Step 3 — Create the log source entry in SIEM
  In the SIEM admin console:
    Add new data source / log source
    Configure parser/normalisation (use standard parsers where available)
    Set expected event volume (used for health monitoring)
    Configure field extraction mappings (IP, user, event type, etc.)

Step 4 — Verify receipt and parsing
  After configuration:
    Confirm events are arriving: SIEM search for source=[new-system]
    Confirm events are parsed correctly: key fields (user, event ID, timestamp) 
    are populated — not raw strings
    If events arrive but are not parsed: check parser configuration; 
    may need custom field extraction rule

Step 5 — Create health monitoring entry
  In SIEM health monitoring configuration:
    Add the new source to the "expected sources" list
    Set the "silent alert" threshold: 60 minutes for Critical sources;
    4 hours for High sources; 24 hours for Medium sources

  Reference the log source tier from AT-AU Section 3:
    Identity systems (Entra ID, AD) → Critical → 60-minute silence alert
    Network boundary (firewall, IDS) → Critical → 60-minute silence alert
    Endpoints → High → 4-hour silence alert
    Applications → Medium/High per sensitivity

Step 6 — Update the log source inventory in AT-AU Section 3
  Add the new source to the table with:
    Source name and type
    Required event categories
    Forwarding mechanism
    Expected daily event volume
    Priority tier

Step 7 — Update EV-D19 (SIEM configuration baseline)
  Add the new source to the baseline document
  Record: date added, system name, forwarding method, SIEM data source name

Removing a decommissioned log source

When a CUI-scope system is decommissioned:
  1. Decommission the log source in SIEM admin console
     (retain historical data — only remove the active collection)
  2. Remove from the expected sources health monitoring list
  3. Update AT-AU Section 3 log source inventory: mark as decommissioned with date
  4. Update EV-D19 baseline
  5. Retain historical log data for the full retention period
     (a decommissioned system's logs remain part of the audit trail)

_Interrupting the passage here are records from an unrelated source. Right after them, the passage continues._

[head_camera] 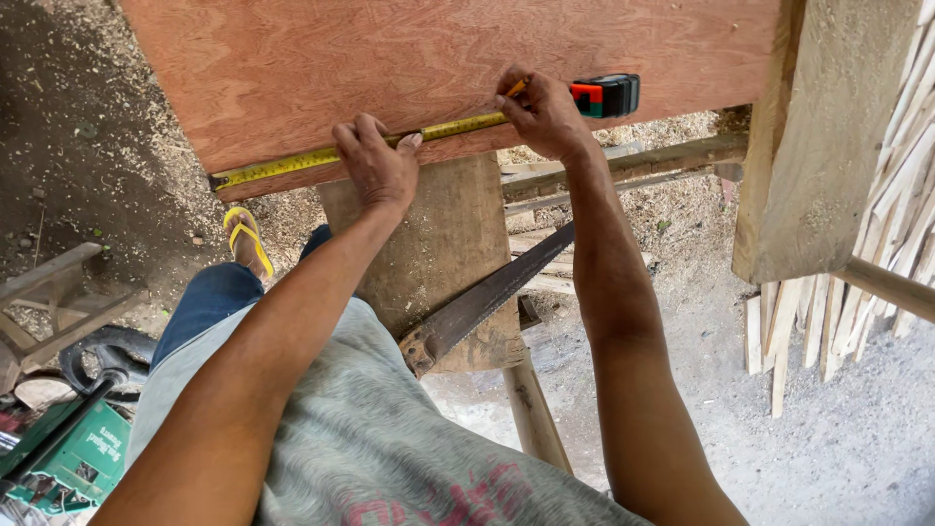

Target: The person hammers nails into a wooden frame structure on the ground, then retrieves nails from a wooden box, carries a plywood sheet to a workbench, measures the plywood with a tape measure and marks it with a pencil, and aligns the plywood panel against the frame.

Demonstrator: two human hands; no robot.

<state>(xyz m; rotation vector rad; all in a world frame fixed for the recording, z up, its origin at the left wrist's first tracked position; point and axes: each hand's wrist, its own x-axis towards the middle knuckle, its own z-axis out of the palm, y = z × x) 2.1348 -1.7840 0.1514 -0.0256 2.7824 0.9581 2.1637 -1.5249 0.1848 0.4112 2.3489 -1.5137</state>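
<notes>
Reddish-brown wood fills the top of the frame: it is a big flat board (438,58) lying across a wooden stand. A yellow tape measure (321,159) is stretched along the near edge of the board, from the left end toward the upper right. Its black and red case (606,94) sits on the board at the upper right.

The left hand (375,161) is in the middle of the frame. It presses down on the tape, with the fingers (409,141) curled over it and touching the board. The right hand (545,112) is a bit further right, just beside the case. Its fingers are closed around a small yellow pencil (515,90), with the tip at the tape.

Below the hands stands a thick wooden block (438,244) that holds up the board. A long saw (487,302) with a dark blade leans across this block, in the middle of the frame.

At the left, a foot in a yellow sandal (245,239) stands on the dusty ground (88,146). A green box (83,458) lies in the lower left corner. Thin pale wood strips (808,331) lean at the right side. A thick wooden post (828,136) rises at the upper right.
</notes>
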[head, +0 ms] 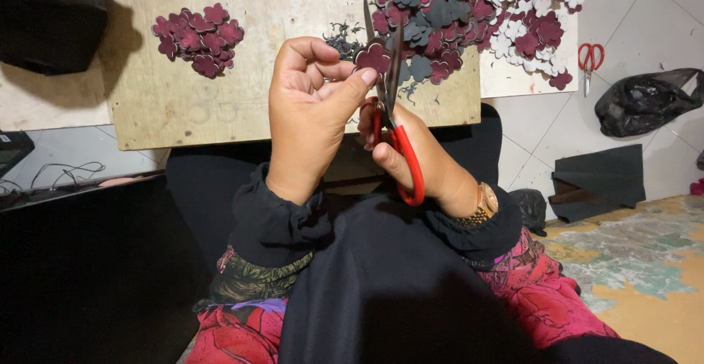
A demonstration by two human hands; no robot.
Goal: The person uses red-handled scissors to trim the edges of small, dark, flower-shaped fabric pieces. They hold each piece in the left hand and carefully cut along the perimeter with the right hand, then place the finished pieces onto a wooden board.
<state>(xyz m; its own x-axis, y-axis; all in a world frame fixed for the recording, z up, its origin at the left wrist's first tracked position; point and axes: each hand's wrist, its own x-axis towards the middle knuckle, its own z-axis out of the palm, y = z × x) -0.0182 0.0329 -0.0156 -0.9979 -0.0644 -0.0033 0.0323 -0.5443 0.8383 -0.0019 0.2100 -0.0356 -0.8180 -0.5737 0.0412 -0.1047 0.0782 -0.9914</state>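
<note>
Left hand [312, 111], centre of frame, pinching a small dark red flower cutout [373, 57] between thumb and forefinger, other fingers curled in. Cutout just above centre, at the blades of the scissors [394, 118]. Right hand [414, 155] just right of centre, gripping the red-handled scissors, fingers through the loops; blades pointing up toward the top of frame, slightly parted around the cutout edge. Gold wristwatch [485, 203] on right wrist, black cuffs on both sleeves.

Wooden board [183, 107] across upper middle of frame, lying on pale floor tiles [653, 12]. Small heap of dark red flower cutouts [198, 38] on board at upper left. Big mixed pile of cutouts [469, 12], dark red, grey and white, top centre to upper right, spilling over board edge. Tiny dark scraps [341, 41] on board just left of the blades.

Second pair of scissors [589, 60], red handles, on tiles at upper right, well apart from the hands. Black plastic bag [645, 100] at right edge, near them. Dark folded sheets [598, 177] on floor at mid right. Another black bag [48, 16] in top left corner. Cables [66, 170] at left edge. Lap in black cloth with red patterned fabric [543, 291] lower right and lower left of frame.
</note>
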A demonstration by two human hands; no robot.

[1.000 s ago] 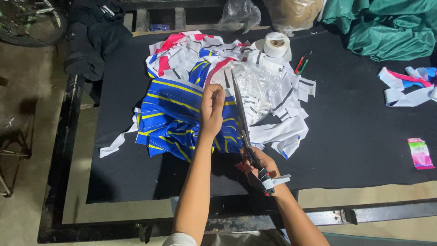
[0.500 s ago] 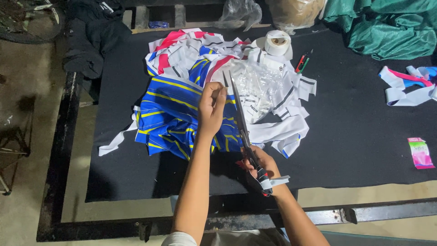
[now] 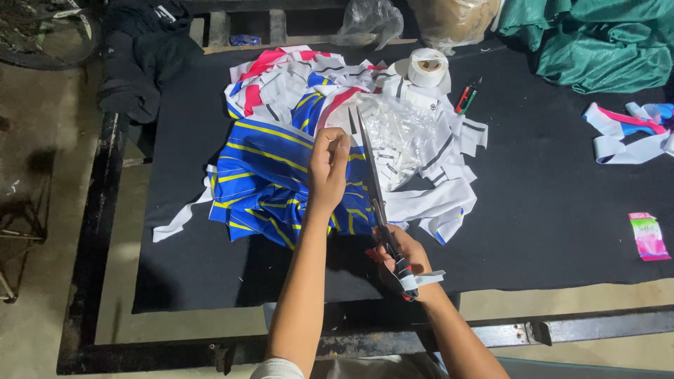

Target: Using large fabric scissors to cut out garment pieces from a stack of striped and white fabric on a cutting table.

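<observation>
A single head-worn camera looks steeply down and forward from the near edge of the black table (image 3: 547,175), close enough that both forearms rise from the bottom of the frame, and takes in the whole width of the surface to its far edge, with bare floor (image 3: 42,210) beyond its left edge.

Large scissors (image 3: 370,168): 1. Tape roll (image 3: 427,69): 1. Small snips (image 3: 465,97): 1. Pink sachet (image 3: 648,236): 1. Blue striped fabric (image 3: 270,175): 1. Clear plastic bag (image 3: 400,130): 1.
</observation>
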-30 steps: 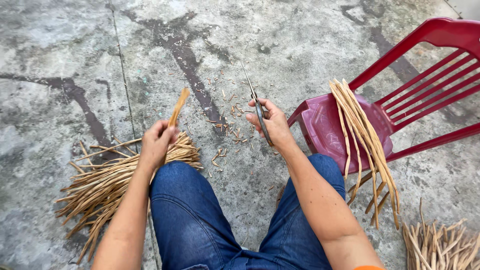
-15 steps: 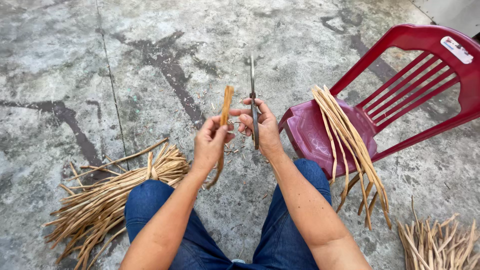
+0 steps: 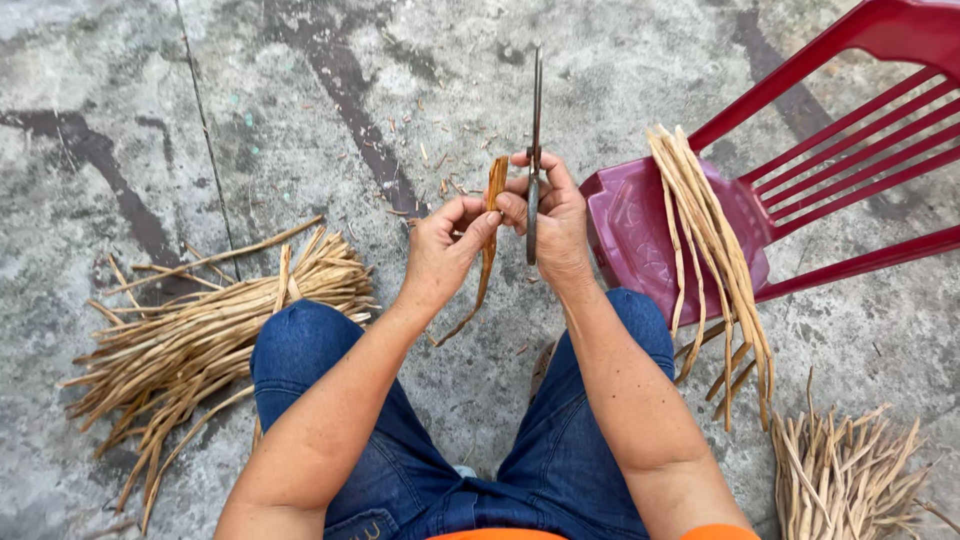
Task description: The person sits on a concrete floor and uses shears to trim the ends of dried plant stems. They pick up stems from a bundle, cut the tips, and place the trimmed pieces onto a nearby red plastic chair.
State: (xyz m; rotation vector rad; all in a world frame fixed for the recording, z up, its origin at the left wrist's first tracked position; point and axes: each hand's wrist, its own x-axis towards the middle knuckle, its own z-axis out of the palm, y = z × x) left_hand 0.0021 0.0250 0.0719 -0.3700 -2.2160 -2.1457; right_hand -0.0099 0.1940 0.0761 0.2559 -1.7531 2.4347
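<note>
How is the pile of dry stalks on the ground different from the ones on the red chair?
The pile on the ground is a thick, messy heap fanned out flat on the concrete to the left of the person's knee. The stalks on the red chair are far fewer, lie neatly side by side and droop over the edge of the chair seat. Both are dry, tan and long, like the stalk in the left hand.

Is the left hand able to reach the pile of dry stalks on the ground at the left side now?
Probably not at once: the left hand is pinching a dry stalk beside the knife. The pile of stalks lies unobstructed by the left knee.
</note>
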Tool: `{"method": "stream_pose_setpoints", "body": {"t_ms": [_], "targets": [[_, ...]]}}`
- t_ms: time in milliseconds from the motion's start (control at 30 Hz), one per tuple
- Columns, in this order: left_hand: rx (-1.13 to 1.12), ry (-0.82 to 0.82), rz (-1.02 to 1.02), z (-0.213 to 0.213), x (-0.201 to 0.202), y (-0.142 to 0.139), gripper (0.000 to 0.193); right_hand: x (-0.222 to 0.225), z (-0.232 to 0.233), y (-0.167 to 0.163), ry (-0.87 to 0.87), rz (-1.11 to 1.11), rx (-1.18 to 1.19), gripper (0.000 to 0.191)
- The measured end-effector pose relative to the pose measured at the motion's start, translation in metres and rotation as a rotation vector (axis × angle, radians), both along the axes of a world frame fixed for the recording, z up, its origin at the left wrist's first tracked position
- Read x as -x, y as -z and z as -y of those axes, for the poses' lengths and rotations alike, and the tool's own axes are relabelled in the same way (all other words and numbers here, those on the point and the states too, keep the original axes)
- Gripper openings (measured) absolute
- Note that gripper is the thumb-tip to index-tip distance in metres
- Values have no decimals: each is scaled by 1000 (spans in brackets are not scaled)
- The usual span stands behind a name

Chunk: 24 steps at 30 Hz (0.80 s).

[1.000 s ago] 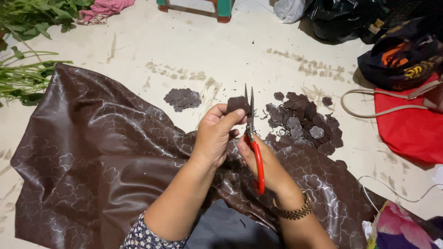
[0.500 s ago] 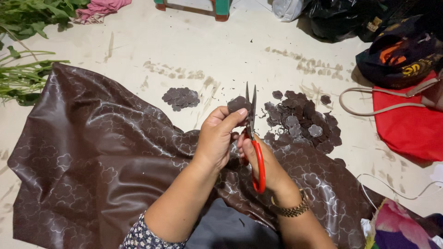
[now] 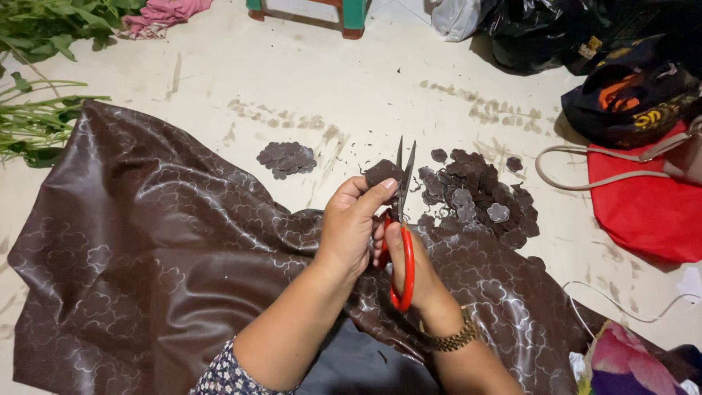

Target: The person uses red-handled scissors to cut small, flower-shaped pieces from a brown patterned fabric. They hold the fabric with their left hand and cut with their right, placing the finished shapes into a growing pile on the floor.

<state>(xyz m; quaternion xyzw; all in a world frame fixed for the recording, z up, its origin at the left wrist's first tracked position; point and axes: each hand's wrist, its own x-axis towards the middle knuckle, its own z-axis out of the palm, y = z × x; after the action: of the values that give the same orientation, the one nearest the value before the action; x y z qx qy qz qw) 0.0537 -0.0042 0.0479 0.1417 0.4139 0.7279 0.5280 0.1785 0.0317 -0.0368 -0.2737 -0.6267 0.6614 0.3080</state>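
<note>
My left hand (image 3: 351,223) pinches a small dark brown cut-out piece (image 3: 382,172) between thumb and fingers. My right hand (image 3: 409,274) grips red-handled scissors (image 3: 402,241), blades pointing up and slightly apart right beside the piece. Both hands hover over a large dark brown patterned sheet (image 3: 146,249) spread on the floor. A big pile of cut flower-shaped pieces (image 3: 479,197) lies just right of the blades, and a smaller pile (image 3: 287,159) lies to the upper left.
Green plant stems (image 3: 36,124) lie at the left edge. A red bag (image 3: 643,208) with beige straps and dark bags (image 3: 629,95) sit at the right. A pink cloth (image 3: 161,14) and stool legs (image 3: 351,18) are at the top.
The hands stay in nearly the same place; the scissor blades and the held piece shift slightly as the piece turns.
</note>
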Motion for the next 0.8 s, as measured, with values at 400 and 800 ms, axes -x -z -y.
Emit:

NTP synchronisation management

SIEM log correlation depends on all sources having synchronised clocks. A 5-minute drift on a Windows system causes Kerberos authentication to fail — an automatic enforcement of clock sync. But smaller drift (seconds to minutes) still corrupts log correlation and creates investigation timeline ambiguities.

NTP hierarchy:

Stratum 0 (reference clocks):
  UK Stratum 1 sources (do not contact directly):
    time.google.com
    ntp.pool.org (uk.pool.ntp.org)

Stratum 1 (organisational NTP server — contacts Stratum 0):
  Server: [internal NTP server hostname / IP]
  Implementation: ntpd or chrony on a dedicated or shared Linux server
  Authentication: NTP symmetric key or NTPsec (prevents NTP spoofing)

  chrony configuration (/etc/chrony.conf):
    server time.google.com iburst prefer
    server uk.pool.ntp.org iburst
    allow [internal network CIDR]     # Allow internal clients
    local stratum 10                   # Serve time even if not synced
    keyfile /etc/chrony.keys
    log measurements statistics tracking

Stratum 2 (all CUI-scope systems — sync from internal NTP server):
  Windows: configure via GPO
    Computer Configuration → Administrative Templates → System →
    Windows Time Service → Time Providers → Configure Windows NTP Client:
      NtpServer: [internal-ntp-server],0x9
      Type: NTP

  Linux: chrony or ntpd pointing to internal NTP server:
    server [internal-ntp-server] iburst
    Verify: chronyc tracking
    Acceptable offset: <0.1 seconds; Alert threshold: >60 seconds

  Network devices: vendor-specific NTP configuration (see BL-NET baseline)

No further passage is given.